- Aim of the task -
Go through the data and report each line that holds the string "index".

Records from a data source:
+ + + + + + +

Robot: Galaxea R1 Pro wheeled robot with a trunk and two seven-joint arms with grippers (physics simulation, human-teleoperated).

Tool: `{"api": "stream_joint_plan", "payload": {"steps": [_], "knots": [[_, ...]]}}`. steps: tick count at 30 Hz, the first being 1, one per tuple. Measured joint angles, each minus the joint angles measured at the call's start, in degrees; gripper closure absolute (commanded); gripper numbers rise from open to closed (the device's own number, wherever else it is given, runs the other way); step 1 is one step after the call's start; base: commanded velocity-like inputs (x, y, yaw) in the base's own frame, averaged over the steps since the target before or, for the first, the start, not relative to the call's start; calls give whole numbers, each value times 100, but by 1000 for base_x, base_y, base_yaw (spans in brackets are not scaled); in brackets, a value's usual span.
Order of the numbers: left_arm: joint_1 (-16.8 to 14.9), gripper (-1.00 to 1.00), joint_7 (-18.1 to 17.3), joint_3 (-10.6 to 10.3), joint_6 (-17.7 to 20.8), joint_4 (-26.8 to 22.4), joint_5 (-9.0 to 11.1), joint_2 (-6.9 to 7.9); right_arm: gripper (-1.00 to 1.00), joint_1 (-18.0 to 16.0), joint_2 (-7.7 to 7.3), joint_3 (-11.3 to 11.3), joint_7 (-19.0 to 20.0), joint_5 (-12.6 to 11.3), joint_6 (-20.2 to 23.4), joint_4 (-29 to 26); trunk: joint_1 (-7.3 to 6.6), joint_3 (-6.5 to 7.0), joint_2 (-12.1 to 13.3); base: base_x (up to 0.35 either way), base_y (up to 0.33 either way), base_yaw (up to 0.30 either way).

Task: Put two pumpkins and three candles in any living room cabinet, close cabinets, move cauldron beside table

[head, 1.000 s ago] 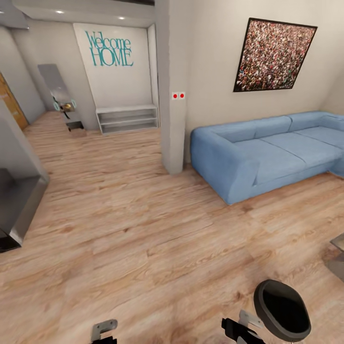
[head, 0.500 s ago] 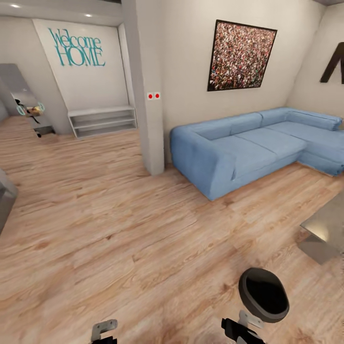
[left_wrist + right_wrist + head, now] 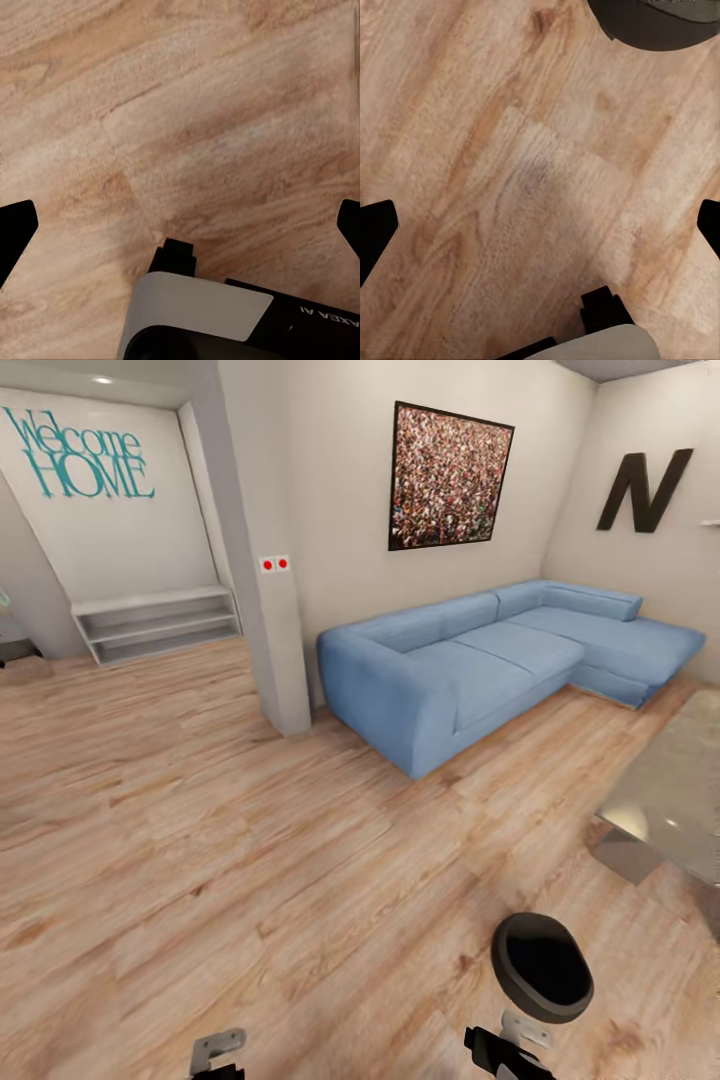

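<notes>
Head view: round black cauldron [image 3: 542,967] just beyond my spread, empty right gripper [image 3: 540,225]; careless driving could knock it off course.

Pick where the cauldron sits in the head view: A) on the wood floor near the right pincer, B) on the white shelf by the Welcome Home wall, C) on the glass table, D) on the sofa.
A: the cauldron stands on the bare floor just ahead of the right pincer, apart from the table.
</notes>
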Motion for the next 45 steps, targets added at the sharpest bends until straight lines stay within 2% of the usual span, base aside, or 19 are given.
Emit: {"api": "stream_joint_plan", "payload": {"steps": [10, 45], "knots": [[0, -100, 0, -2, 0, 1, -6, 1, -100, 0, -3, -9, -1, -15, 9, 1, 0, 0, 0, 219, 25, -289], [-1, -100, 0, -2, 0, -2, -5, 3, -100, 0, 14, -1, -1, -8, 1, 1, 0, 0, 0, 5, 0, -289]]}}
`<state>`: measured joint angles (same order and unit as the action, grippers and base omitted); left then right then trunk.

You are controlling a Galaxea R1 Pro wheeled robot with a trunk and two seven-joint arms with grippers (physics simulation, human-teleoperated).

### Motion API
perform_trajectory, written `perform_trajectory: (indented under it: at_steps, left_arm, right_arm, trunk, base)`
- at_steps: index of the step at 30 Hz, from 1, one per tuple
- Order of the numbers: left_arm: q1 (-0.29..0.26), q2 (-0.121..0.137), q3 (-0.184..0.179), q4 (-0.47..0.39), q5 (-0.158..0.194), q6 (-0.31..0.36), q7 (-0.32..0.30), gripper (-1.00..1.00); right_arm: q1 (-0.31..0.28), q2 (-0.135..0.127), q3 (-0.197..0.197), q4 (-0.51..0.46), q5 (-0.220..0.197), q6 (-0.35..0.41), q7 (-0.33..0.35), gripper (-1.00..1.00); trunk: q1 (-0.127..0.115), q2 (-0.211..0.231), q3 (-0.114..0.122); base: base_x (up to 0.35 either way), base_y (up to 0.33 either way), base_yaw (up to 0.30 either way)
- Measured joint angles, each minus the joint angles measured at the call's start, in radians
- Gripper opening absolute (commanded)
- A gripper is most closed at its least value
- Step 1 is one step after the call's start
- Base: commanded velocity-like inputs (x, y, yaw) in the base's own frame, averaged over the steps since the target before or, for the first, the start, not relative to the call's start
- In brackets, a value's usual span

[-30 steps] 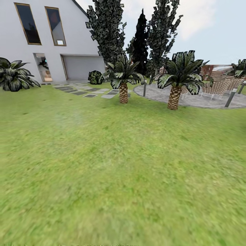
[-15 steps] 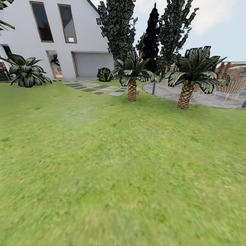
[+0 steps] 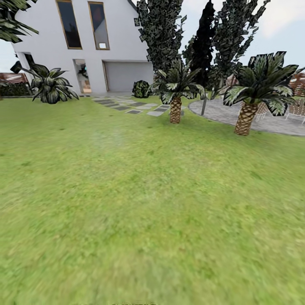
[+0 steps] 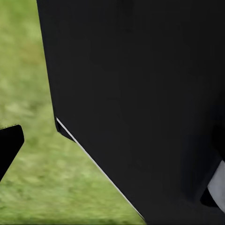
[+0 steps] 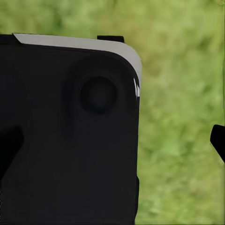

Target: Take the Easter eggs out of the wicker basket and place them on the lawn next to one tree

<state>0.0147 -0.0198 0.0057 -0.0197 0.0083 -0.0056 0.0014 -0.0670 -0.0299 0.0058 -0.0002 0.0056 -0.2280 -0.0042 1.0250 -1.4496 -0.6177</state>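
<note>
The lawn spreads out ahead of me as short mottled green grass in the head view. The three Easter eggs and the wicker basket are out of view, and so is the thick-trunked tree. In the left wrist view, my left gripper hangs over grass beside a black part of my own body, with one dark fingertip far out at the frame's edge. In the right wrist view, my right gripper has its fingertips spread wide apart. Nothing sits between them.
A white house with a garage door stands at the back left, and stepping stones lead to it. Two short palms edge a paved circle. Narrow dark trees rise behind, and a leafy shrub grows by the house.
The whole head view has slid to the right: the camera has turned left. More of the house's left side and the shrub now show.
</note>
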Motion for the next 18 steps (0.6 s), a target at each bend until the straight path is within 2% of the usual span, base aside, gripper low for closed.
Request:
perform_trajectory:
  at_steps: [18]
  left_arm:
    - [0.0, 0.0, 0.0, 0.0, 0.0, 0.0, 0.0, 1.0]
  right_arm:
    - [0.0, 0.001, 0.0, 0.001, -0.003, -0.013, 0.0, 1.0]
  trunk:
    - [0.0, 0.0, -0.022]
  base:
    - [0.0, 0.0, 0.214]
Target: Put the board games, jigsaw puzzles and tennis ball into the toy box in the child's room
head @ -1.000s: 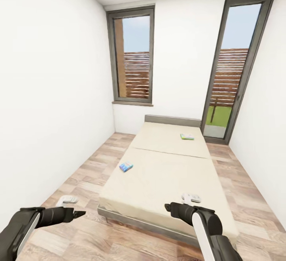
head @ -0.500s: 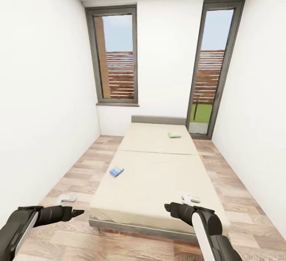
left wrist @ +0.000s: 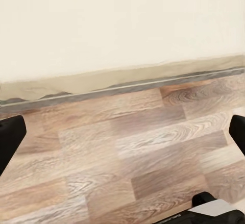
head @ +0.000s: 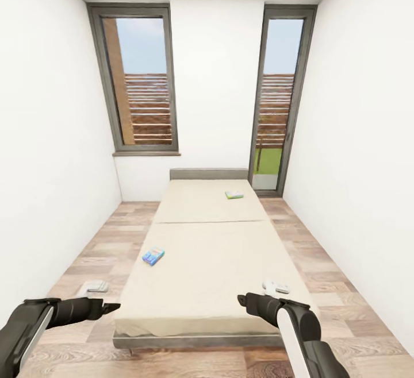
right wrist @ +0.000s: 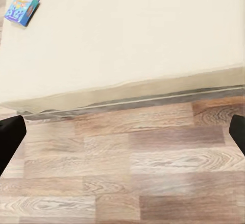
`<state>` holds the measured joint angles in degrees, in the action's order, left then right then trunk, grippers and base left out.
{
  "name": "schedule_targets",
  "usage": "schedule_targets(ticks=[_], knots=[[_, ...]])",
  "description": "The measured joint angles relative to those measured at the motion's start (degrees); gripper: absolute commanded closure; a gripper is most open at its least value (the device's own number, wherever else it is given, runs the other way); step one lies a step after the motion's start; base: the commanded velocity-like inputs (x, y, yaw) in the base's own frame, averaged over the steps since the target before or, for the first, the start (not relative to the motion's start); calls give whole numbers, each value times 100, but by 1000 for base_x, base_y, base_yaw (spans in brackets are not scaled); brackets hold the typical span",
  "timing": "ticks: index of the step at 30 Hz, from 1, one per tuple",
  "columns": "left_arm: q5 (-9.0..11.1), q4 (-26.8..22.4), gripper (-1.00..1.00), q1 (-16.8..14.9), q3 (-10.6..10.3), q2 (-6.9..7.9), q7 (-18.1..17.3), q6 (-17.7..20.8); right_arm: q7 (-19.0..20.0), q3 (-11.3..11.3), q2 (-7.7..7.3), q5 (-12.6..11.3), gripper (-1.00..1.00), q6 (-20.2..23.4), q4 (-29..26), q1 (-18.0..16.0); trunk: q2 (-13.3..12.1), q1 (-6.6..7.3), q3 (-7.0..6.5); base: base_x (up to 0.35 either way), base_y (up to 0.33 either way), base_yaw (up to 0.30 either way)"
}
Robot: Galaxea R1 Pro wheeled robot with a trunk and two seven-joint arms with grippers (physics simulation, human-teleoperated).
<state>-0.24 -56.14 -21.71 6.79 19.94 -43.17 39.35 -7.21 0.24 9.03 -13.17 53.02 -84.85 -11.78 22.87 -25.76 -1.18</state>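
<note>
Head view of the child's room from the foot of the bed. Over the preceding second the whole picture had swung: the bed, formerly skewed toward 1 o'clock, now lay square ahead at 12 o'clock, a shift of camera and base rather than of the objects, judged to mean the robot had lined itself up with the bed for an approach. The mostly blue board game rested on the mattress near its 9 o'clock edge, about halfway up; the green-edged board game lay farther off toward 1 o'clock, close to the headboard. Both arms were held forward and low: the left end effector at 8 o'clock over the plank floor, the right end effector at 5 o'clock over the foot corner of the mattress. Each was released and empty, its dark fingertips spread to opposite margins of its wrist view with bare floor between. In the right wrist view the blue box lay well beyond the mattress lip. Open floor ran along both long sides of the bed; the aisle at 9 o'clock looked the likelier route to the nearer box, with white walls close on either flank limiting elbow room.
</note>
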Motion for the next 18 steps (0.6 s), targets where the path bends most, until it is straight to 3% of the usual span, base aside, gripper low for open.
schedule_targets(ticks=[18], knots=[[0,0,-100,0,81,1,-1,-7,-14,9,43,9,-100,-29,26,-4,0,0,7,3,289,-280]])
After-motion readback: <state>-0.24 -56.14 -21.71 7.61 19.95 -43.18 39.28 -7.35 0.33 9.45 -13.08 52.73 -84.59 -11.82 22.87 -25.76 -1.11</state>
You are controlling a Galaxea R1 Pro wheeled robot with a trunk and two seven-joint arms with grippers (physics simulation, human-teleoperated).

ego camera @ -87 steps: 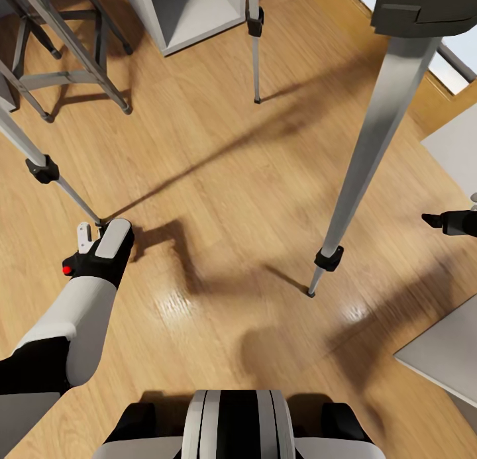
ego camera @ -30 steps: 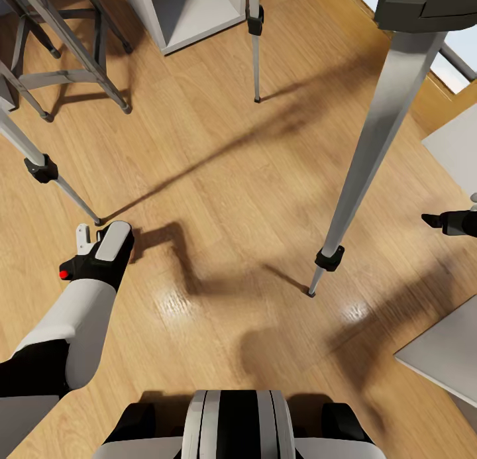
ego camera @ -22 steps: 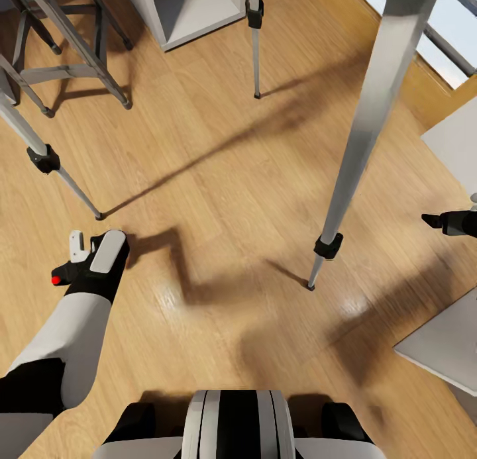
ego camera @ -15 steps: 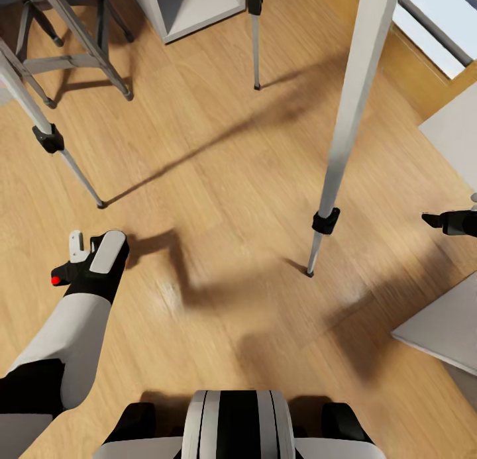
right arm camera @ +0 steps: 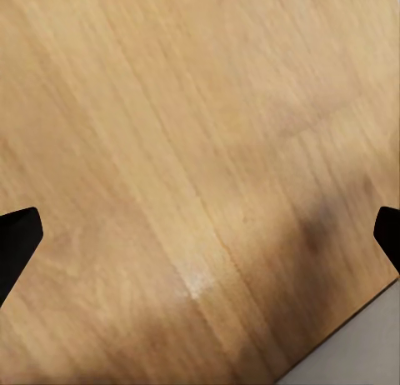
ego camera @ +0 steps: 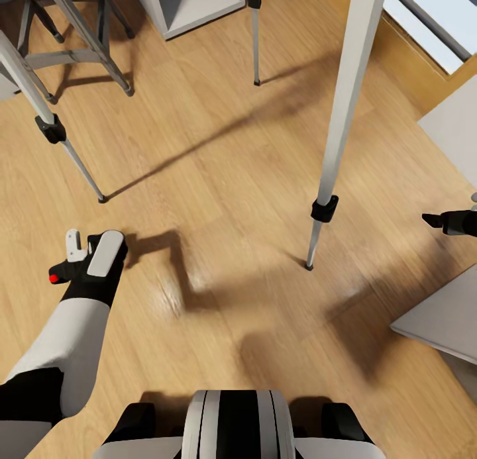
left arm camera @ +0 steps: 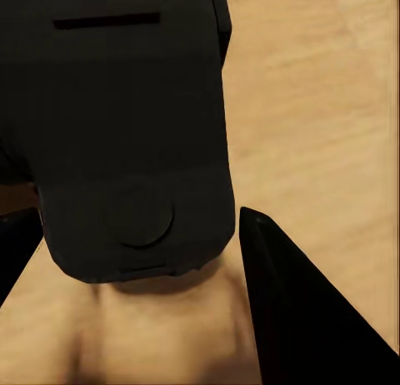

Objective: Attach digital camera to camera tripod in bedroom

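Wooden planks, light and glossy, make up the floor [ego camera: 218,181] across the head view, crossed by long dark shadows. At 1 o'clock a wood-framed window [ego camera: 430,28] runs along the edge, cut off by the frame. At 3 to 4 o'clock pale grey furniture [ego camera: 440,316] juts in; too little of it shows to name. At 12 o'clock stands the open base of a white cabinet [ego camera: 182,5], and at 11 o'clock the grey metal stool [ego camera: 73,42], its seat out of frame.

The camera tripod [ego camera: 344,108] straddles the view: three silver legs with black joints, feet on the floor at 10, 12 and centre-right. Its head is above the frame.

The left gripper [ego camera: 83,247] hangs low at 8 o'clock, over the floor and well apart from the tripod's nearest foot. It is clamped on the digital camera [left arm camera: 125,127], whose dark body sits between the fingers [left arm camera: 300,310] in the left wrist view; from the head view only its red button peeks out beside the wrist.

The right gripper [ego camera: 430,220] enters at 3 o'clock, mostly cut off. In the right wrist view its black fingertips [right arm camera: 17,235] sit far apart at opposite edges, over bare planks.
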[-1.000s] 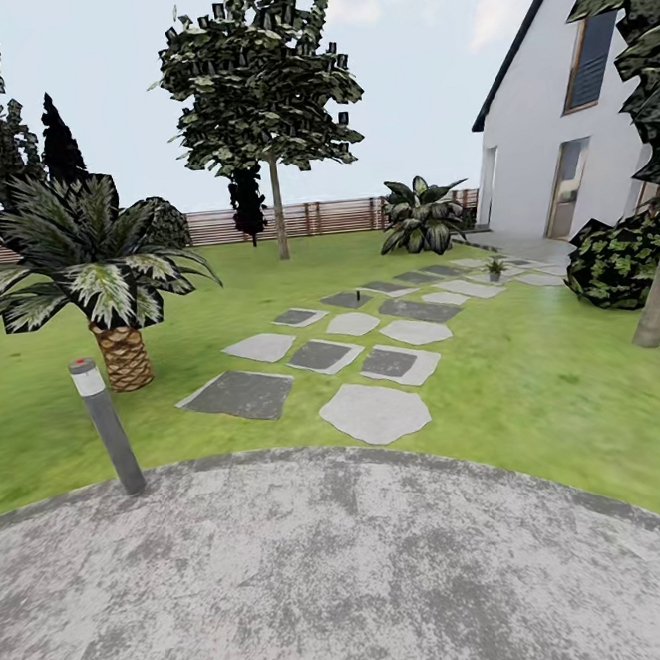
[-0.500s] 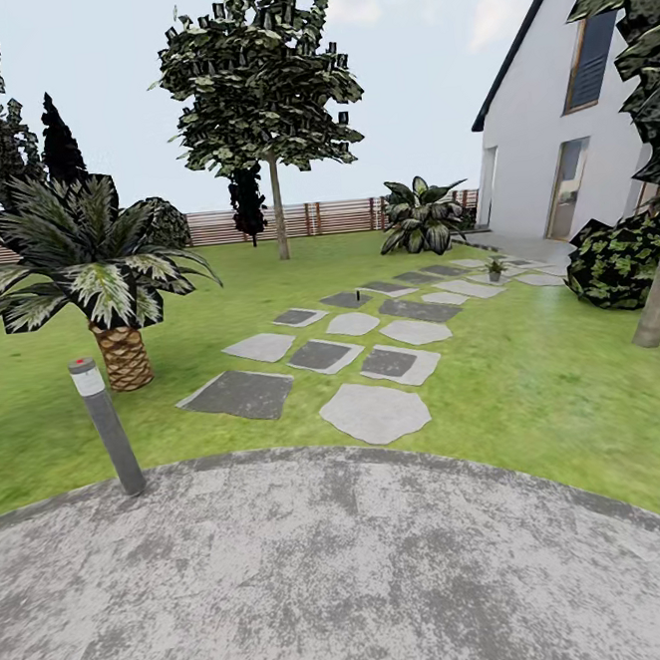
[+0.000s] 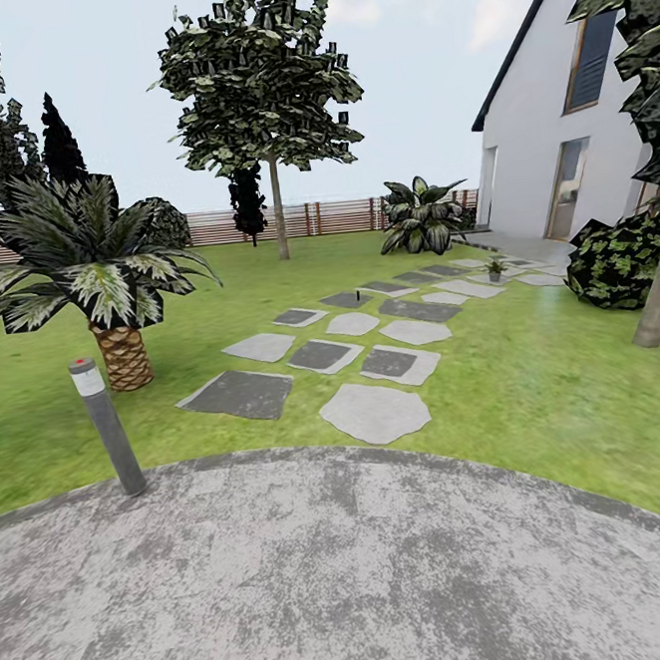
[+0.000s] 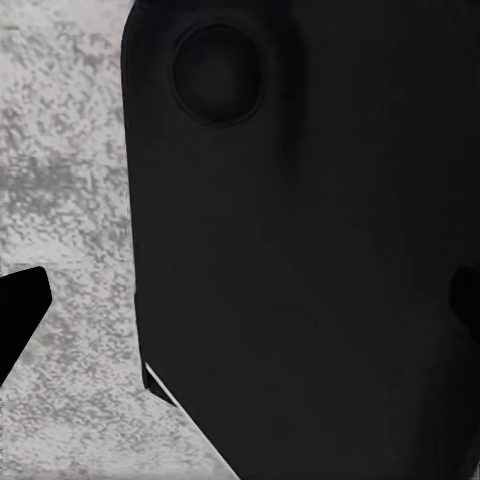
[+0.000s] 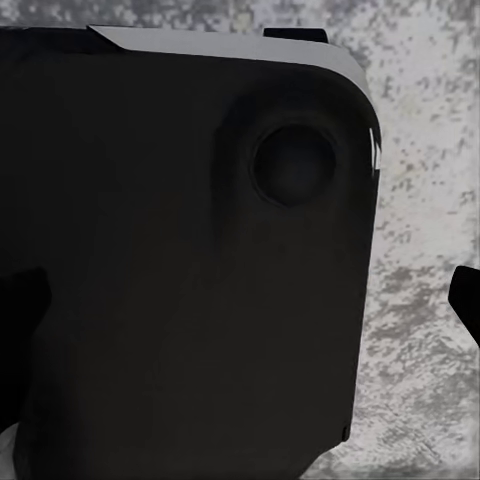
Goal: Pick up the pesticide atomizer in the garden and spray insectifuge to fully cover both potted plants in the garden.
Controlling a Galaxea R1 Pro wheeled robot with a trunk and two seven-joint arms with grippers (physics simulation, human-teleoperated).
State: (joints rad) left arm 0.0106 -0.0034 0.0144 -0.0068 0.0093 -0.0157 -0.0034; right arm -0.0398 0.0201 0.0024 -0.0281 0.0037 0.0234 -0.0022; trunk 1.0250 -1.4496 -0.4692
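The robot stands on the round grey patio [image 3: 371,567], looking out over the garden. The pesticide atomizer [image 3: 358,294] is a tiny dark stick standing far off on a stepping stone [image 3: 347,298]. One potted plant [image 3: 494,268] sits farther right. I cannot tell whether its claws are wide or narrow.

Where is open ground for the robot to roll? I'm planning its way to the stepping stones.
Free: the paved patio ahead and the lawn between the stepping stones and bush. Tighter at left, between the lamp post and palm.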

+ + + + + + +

- Task solution -
- at_steps: index of the step at 30 Hz, from 1, one per tuple
  "timing": "ticks: index of the step at 30 Hz, from 1, one per tuple",

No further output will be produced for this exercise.